◆ **TASK OBJECTIVE**
In the data below, which lines hold "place"? Copy every one.

Records from a dataset
______________________________

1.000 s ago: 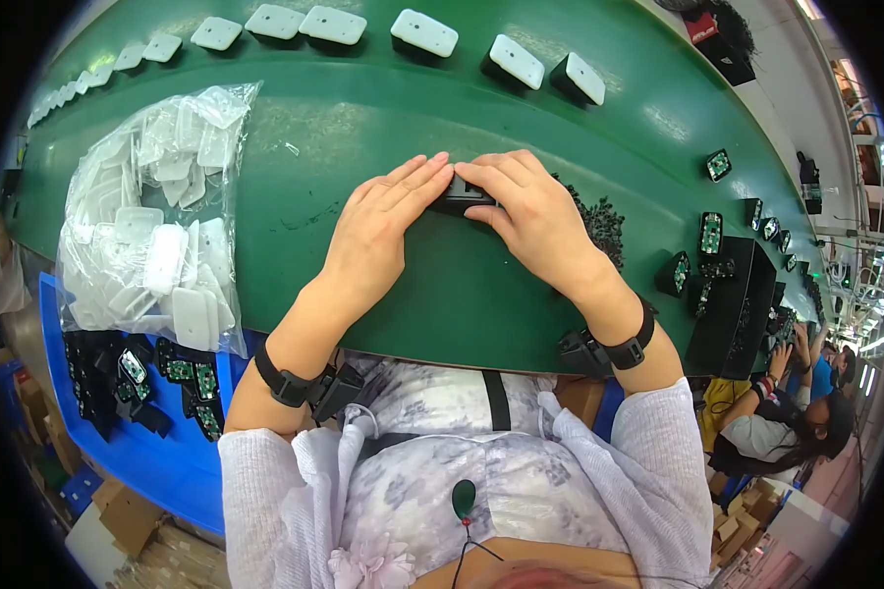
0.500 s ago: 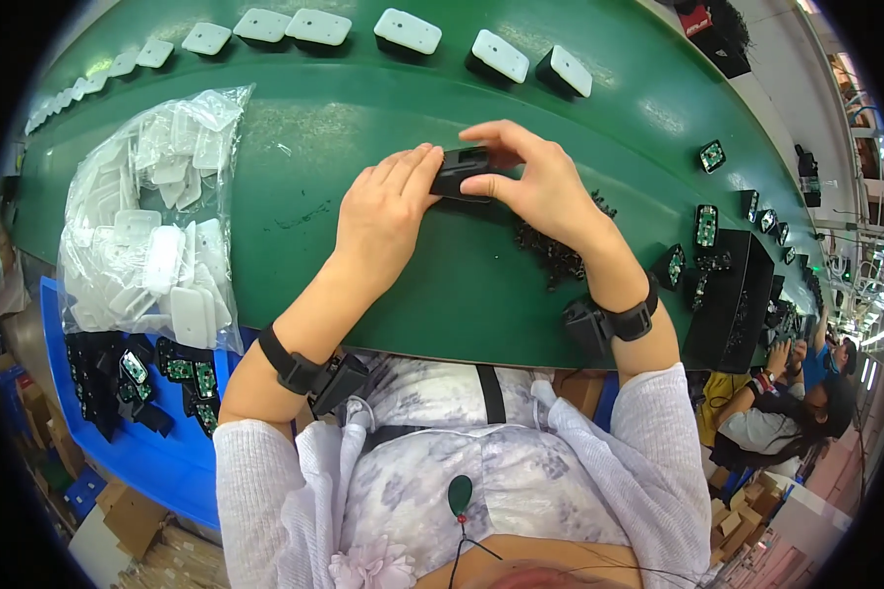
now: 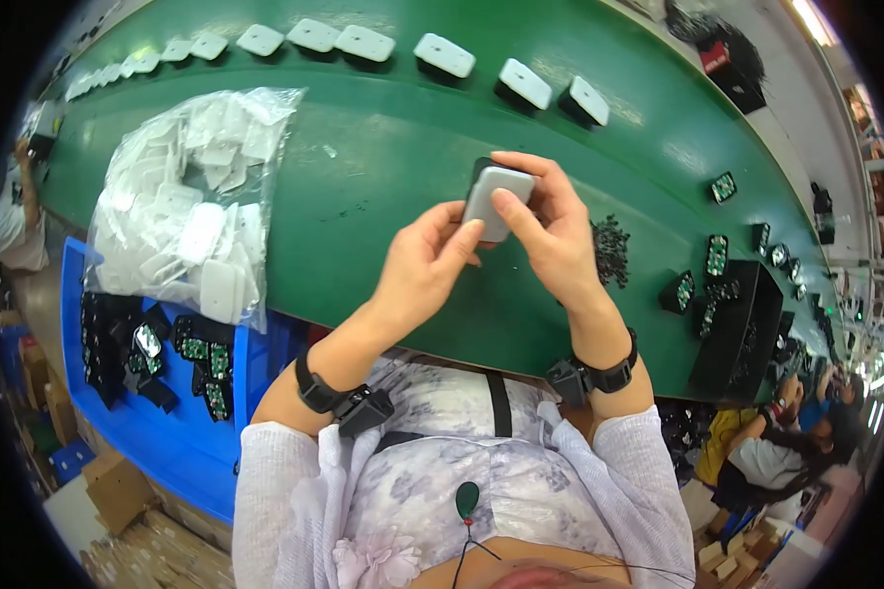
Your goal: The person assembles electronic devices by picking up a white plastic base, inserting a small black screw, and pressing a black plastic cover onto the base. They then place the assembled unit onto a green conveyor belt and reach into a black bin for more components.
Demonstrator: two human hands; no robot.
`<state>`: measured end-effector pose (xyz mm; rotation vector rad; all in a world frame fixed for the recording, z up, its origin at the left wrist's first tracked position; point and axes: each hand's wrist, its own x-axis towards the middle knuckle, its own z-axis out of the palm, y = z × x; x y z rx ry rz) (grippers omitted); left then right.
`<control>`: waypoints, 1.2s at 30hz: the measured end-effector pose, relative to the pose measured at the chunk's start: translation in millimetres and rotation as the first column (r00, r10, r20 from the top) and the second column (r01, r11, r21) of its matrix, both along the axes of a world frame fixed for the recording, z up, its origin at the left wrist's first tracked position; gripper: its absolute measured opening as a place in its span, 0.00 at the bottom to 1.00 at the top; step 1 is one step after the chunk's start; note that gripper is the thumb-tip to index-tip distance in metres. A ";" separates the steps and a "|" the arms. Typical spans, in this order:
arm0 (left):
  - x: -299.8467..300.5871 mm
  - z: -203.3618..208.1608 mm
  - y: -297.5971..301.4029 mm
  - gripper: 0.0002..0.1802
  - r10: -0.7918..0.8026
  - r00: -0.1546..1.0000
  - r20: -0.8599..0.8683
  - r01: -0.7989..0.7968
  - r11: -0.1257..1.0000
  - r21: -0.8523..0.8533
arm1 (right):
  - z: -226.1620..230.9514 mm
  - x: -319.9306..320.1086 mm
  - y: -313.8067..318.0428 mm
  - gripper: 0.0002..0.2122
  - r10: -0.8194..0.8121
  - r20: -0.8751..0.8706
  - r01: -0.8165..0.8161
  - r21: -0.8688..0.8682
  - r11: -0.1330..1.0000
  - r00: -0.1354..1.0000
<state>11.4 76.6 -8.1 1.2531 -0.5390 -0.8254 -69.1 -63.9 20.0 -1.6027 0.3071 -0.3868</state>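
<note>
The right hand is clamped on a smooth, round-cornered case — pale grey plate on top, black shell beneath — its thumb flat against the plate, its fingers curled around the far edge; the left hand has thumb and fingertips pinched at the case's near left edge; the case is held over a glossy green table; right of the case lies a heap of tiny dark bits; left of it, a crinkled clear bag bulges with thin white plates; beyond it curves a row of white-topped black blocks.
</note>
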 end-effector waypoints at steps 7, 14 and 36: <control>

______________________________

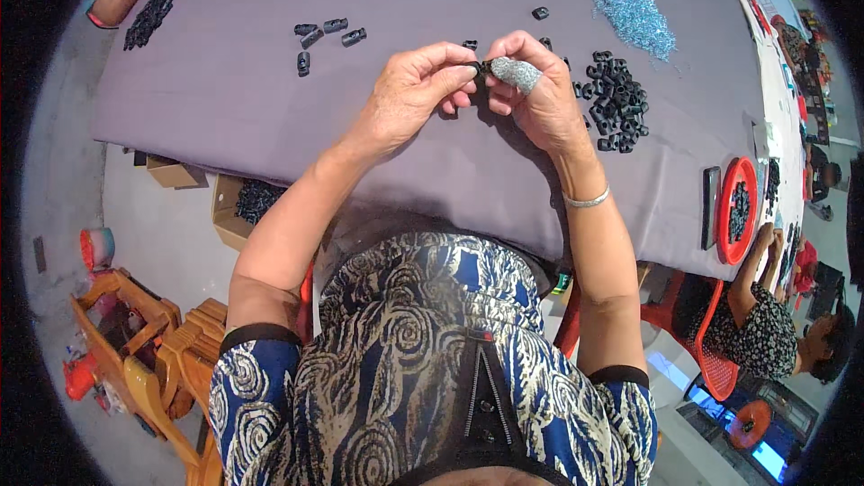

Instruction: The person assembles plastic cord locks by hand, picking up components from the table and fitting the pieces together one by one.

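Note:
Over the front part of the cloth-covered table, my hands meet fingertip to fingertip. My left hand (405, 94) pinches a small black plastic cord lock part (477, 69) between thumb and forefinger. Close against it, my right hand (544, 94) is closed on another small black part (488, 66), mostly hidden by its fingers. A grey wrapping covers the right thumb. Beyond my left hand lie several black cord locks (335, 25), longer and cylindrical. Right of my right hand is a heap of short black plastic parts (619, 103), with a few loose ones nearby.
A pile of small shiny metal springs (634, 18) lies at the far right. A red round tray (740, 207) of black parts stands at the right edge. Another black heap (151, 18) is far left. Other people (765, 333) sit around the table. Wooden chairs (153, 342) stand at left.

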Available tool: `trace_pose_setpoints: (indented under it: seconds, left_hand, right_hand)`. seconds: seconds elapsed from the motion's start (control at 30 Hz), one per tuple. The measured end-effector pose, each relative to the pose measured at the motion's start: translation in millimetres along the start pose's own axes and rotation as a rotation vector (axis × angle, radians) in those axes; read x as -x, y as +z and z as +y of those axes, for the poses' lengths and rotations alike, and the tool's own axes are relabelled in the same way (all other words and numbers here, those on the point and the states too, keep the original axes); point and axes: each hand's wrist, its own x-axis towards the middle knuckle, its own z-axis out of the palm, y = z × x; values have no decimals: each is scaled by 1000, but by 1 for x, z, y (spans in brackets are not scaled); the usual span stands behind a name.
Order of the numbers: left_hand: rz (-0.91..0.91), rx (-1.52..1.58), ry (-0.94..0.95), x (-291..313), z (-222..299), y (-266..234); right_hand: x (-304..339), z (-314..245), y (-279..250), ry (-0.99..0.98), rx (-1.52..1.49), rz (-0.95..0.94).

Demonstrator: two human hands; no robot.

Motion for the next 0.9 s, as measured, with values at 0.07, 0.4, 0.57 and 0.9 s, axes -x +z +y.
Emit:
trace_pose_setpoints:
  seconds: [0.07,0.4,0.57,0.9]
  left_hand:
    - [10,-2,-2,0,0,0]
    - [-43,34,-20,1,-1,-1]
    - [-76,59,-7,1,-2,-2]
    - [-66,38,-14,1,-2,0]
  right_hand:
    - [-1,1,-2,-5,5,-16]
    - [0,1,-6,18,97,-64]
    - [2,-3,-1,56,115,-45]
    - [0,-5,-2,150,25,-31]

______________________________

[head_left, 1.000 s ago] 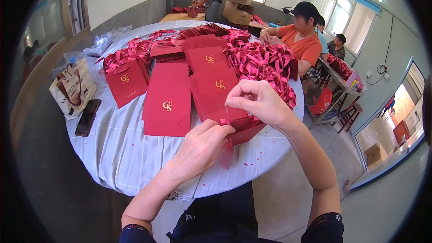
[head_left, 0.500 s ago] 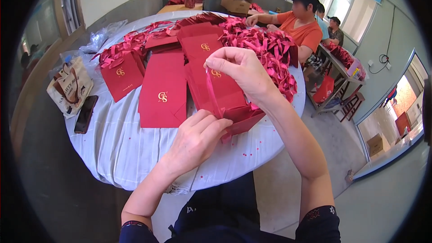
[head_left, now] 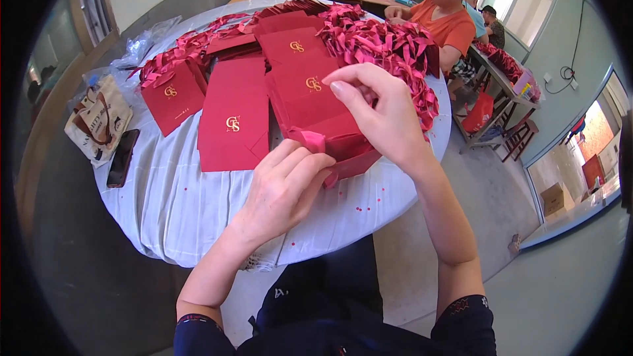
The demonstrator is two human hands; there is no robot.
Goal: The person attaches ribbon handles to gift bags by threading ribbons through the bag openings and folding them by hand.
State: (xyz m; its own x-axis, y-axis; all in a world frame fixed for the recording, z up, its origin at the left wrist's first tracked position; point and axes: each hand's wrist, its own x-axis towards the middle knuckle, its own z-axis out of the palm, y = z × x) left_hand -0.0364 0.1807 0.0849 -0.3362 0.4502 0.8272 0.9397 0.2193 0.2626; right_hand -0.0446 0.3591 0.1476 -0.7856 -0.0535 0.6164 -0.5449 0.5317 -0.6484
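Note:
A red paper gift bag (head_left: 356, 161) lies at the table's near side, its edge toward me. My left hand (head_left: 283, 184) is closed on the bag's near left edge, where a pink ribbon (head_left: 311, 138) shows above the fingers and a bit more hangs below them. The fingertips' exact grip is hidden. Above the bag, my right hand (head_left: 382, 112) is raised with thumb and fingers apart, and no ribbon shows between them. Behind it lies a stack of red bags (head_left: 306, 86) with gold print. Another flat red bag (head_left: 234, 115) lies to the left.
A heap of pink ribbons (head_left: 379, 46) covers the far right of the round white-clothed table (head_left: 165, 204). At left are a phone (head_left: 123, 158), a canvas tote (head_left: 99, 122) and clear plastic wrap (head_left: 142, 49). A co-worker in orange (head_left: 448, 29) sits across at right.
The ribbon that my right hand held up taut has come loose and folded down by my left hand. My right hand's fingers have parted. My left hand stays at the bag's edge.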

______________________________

◆ **TASK ANSWER**
Your goal: The person assembles electronic devices by picking up a white plastic base, inserting a small black screw, and pressing a black plastic cover onto the base. They then place the assembled unit onto a green conveyor belt and reach into a black bin for more components.
`<control>`: waypoints, 1.2s at 30hz: the measured end-effector pose, relative to the pose measured at the chunk's start: translation in millimetres and rotation as the first column (r00, r10, r20 from the top) and the second column (r01, r11, r21) of its matrix, both along the axes of a world frame fixed for the recording, z up, its origin at the left wrist's first tracked position; gripper: its absolute measured opening as a place in its span, 0.00 at the bottom to 1.00 at the top; step 1 is one step after the chunk's start; note that gripper is the thumb-tip to index-tip distance in metres. A ";" separates the steps and a "|" the arms. Typical spans, in this order:

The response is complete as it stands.